I would try Kubuntu or Mint. The will both give you experience of a different DE, but you can retain the familiarity of the same package management of Ubuntu.
I would try Kubuntu or Mint. The will both give you experience of a different DE, but you can retain the familiarity of the same package management of Ubuntu.
Ubuntu 13.04 64 | AMD Athlon II 240 CPU | ATI Radeon 5450 Graphics (Non-Free Drivers)
Already tried Crunchbang ( quiet good distro, offers crypted hdd in main instalation ), as someone said , its bassicaly Debian and open box. Depend what do you expecting from your OS.

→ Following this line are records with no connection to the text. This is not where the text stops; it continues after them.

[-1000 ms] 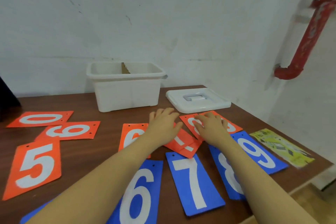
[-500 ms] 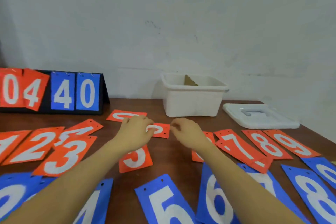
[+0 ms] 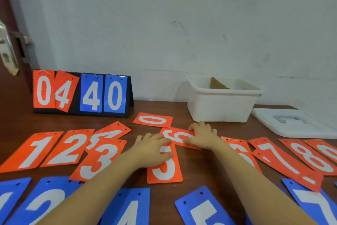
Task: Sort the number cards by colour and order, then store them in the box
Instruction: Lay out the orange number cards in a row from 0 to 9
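Both hands are on orange cards mid-table. Our right hand (image 3: 200, 136) grips the sideways orange 9 card (image 3: 179, 138): fingers curled over its far right edge, thumb on its near edge. That card lies turned crosswise, mostly left of the right hand, with its left end overlapping the top of the orange 5 card (image 3: 165, 167). Our left hand (image 3: 152, 149) lies flat on the upper part of the 5, fingers straight and pressing, fingertips reaching the 9's left end. So the 9 sits between the two hands, touching both.

Orange row on the wooden table (image 3: 206, 173): 1 (image 3: 34, 150), 2 (image 3: 68, 147), 4 (image 3: 111, 133) partly under 3 (image 3: 99, 161), then 5, a card partly hidden by our right forearm, 7 (image 3: 290, 164), 8 (image 3: 310, 157). Orange 0 card (image 3: 153, 119) lies crosswise just beyond the 9, apart from both hands.

Blue cards run along the near edge, cut off by the frame.

White box (image 3: 221, 105) stands open behind the right hand, not touching it. Lid (image 3: 291, 122) lies to its right. Scoreboard stand (image 3: 82, 93) at far left reads 0 4 4 0.
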A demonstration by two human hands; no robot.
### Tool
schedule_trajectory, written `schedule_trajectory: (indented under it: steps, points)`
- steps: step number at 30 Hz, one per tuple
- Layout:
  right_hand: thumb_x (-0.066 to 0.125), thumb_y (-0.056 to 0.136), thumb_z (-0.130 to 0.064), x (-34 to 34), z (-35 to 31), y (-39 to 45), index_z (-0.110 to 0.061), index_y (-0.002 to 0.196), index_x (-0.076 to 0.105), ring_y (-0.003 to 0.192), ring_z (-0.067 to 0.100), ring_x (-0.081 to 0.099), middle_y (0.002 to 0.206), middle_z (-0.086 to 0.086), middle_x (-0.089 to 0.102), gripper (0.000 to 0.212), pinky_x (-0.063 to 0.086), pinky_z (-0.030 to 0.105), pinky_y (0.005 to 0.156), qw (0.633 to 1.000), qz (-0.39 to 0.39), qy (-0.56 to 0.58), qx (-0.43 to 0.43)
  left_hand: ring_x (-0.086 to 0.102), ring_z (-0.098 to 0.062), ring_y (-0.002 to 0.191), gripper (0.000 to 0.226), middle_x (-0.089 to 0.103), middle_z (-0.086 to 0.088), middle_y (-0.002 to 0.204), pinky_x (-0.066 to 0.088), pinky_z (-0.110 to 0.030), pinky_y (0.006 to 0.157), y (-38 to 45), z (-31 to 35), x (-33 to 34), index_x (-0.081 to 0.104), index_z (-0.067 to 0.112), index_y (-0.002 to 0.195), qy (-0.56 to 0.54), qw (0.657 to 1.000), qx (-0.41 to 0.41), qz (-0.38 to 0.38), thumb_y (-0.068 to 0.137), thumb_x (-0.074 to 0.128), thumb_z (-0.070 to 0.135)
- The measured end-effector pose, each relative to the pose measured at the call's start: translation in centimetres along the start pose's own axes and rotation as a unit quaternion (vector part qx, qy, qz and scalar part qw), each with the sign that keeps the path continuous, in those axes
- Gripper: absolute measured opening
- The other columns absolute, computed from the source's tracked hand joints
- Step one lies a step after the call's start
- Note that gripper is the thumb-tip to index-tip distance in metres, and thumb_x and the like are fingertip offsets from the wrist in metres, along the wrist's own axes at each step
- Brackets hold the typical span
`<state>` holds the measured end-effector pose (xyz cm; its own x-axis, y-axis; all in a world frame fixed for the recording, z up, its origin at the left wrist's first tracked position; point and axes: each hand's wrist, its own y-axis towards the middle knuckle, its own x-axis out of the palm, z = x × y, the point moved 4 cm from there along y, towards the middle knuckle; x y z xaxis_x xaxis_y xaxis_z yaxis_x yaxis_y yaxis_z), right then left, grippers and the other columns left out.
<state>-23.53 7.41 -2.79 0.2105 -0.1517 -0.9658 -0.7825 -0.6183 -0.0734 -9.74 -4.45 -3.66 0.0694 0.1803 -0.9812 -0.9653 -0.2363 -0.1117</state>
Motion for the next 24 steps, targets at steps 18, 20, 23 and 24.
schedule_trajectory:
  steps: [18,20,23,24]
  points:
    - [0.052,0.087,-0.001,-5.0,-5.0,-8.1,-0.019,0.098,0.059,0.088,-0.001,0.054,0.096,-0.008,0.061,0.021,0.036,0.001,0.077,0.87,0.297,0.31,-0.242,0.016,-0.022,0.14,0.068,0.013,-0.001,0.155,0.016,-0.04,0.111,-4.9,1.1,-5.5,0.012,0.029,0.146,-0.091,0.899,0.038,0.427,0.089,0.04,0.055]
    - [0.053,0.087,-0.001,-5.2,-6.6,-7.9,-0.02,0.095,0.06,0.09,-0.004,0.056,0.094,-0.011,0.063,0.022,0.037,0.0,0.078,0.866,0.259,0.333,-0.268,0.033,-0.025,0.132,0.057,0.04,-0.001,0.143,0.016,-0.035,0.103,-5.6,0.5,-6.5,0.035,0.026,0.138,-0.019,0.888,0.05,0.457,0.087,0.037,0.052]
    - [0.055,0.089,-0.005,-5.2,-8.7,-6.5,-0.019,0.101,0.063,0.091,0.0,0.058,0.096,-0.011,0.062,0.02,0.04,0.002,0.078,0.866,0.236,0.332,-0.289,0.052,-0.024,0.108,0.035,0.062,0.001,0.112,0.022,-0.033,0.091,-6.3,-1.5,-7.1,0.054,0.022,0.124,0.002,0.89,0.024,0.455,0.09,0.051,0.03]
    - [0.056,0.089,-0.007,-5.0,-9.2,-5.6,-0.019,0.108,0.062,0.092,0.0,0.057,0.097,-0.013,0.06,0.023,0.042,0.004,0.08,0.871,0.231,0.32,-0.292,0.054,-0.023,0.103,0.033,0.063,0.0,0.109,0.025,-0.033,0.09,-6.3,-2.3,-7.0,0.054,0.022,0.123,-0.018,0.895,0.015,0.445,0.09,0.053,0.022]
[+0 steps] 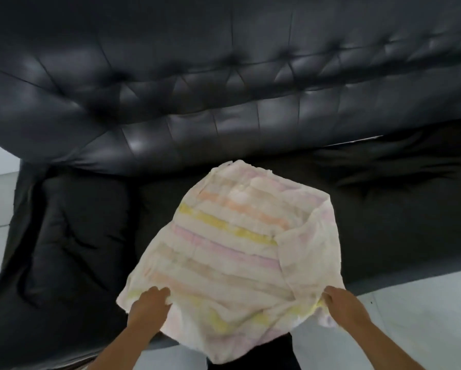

I do a lot of testing and playing around with different distros, and I always end up coming back to Slackware. There's really just nothing like it. You learn a lot about Linux by using Slackware. Although I haven't tried something like LFS, which I expect is even more the case.
I'm currently playing with Sabayon 9 (KDE), though.
Mac OS X 10.6.8
Debian Sid - Openbox
Ubuntu 12.04
Slackware 14 - Openbox
I'm currently dual booting 12.04 (for day to day tasks) and gentoo (for audio production). I've not ben able to get the raw performance for low latency audio from any other distro, but I suppose that's to be expected.
Fedora 17 "Beefy Miracle" Installed it because I was bored, and I fell in love with it. Converted from 12.04.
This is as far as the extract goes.